• _THE PROBLEM_
Output, word for word, every line from the start of the listing down to and including the line that contains "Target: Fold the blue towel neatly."; include nothing else.

• _PROVIDED DATA_
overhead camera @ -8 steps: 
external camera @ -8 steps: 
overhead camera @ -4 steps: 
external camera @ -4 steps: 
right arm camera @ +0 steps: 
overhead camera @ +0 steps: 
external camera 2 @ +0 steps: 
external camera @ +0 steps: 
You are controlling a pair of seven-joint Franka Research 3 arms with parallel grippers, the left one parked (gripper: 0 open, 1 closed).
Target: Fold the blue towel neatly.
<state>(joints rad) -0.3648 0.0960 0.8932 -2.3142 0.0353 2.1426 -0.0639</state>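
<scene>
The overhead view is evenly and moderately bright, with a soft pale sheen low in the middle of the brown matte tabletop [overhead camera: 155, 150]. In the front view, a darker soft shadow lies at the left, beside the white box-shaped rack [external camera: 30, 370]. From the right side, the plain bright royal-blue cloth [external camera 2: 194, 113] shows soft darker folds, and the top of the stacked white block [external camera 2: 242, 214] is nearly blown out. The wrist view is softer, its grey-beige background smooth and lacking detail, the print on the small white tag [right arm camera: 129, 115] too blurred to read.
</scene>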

• _ANSWER FOR THE TASK_
overhead camera @ -8 steps: 
external camera @ -8 steps: 
overhead camera @ -4 steps: 
external camera @ -4 steps: 
right arm camera @ +0 steps: 
overhead camera @ +0 steps: 
external camera 2 @ +0 steps: 
external camera @ +0 steps: 
You are controlling a pair of seven-joint Franka Research 3 arms with parallel grippers, the left one parked (gripper: 0 open, 1 closed).
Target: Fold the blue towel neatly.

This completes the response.